● **Your assignment**
I'd like the listing below copied exactly, with the images left out.
□ □ □ □ □ □ □
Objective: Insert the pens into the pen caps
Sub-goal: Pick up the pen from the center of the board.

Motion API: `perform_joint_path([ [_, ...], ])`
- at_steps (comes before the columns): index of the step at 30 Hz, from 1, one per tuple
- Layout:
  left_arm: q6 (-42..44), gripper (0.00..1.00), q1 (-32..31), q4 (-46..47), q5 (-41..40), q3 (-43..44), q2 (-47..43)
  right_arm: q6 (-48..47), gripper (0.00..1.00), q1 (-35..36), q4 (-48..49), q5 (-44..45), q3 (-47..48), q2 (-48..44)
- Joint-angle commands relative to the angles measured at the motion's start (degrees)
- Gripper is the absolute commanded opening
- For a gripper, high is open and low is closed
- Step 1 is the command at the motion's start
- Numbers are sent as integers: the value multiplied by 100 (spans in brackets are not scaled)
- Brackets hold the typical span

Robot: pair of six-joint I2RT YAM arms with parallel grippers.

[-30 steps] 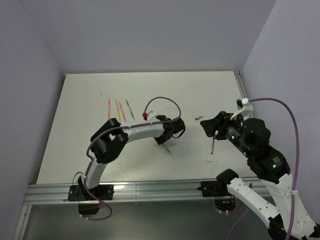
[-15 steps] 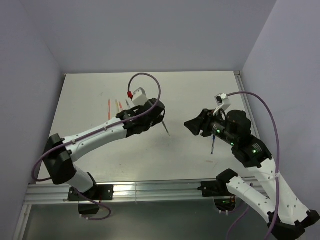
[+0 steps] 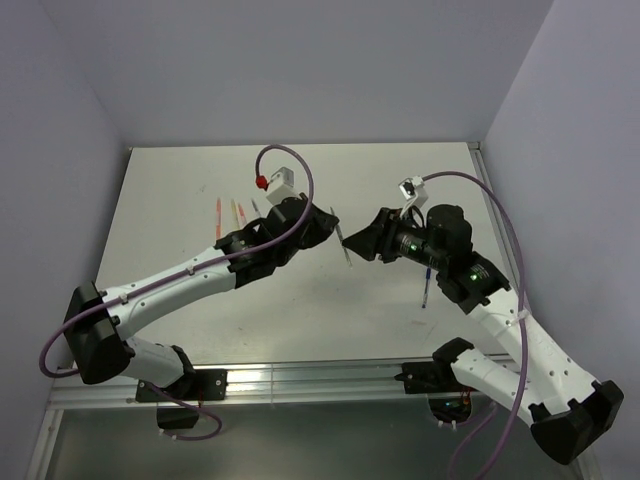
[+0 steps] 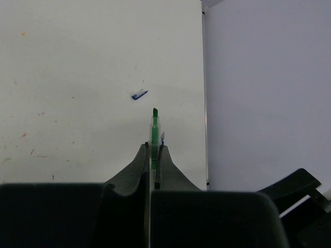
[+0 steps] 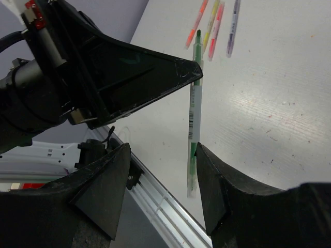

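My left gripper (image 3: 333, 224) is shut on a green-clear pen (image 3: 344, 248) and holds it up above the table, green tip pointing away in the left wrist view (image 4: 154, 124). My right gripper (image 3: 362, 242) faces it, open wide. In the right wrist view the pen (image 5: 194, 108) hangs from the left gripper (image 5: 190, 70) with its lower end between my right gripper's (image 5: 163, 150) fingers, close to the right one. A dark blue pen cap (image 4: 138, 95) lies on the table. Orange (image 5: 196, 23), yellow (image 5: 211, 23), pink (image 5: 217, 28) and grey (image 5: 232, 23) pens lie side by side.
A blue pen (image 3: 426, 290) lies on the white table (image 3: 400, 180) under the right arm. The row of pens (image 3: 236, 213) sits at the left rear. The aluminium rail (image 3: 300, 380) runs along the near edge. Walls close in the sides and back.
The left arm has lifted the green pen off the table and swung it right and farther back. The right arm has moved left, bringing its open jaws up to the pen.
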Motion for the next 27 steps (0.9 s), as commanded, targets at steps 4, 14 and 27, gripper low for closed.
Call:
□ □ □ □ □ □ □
● **Problem solution**
Objective: Insert the pens into the pen caps
Sub-goal: Pick up the pen from the center of the board.

Motion API: `perform_joint_path([ [_, ...], ])`
- at_steps (comes before the columns): index of the step at 30 Hz, from 1, one per tuple
- Layout:
  left_arm: q6 (-42..44), gripper (0.00..1.00), q1 (-32..31), q4 (-46..47), q5 (-41..40), q3 (-43..44), q2 (-47..43)
  right_arm: q6 (-48..47), gripper (0.00..1.00), q1 (-35..36), q4 (-48..49), q5 (-44..45), q3 (-47..48), q2 (-48..44)
- Joint-angle commands relative to the angles measured at the motion's start (degrees)
- Gripper is the absolute commanded opening
- For a gripper, high is open and low is closed
- Step 1 is the command at the motion's start
- Numbers are sent as integers: the value multiplied by 100 (spans in brackets are not scaled)
- Brackets hold the typical span

Robot: pair of six-joint I2RT YAM arms with parallel grippers.

[-30 steps] 
[-15 steps] 
[+0 steps] 
[+0 steps] 
[+0 steps] 

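My left gripper (image 3: 333, 224) is shut on a green-clear pen (image 3: 344, 248) and holds it up above the table, green tip pointing away in the left wrist view (image 4: 154, 124). My right gripper (image 3: 362, 242) faces it, open wide. In the right wrist view the pen (image 5: 194, 108) hangs from the left gripper (image 5: 190, 70) with its lower end between my right gripper's (image 5: 163, 150) fingers, close to the right one. A dark blue pen cap (image 4: 138, 95) lies on the table. Orange (image 5: 196, 23), yellow (image 5: 211, 23), pink (image 5: 217, 28) and grey (image 5: 232, 23) pens lie side by side.
A blue pen (image 3: 426, 290) lies on the white table (image 3: 400, 180) under the right arm. The row of pens (image 3: 236, 213) sits at the left rear. The aluminium rail (image 3: 300, 380) runs along the near edge. Walls close in the sides and back.
The left arm has lifted the green pen off the table and swung it right and farther back. The right arm has moved left, bringing its open jaws up to the pen.
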Motion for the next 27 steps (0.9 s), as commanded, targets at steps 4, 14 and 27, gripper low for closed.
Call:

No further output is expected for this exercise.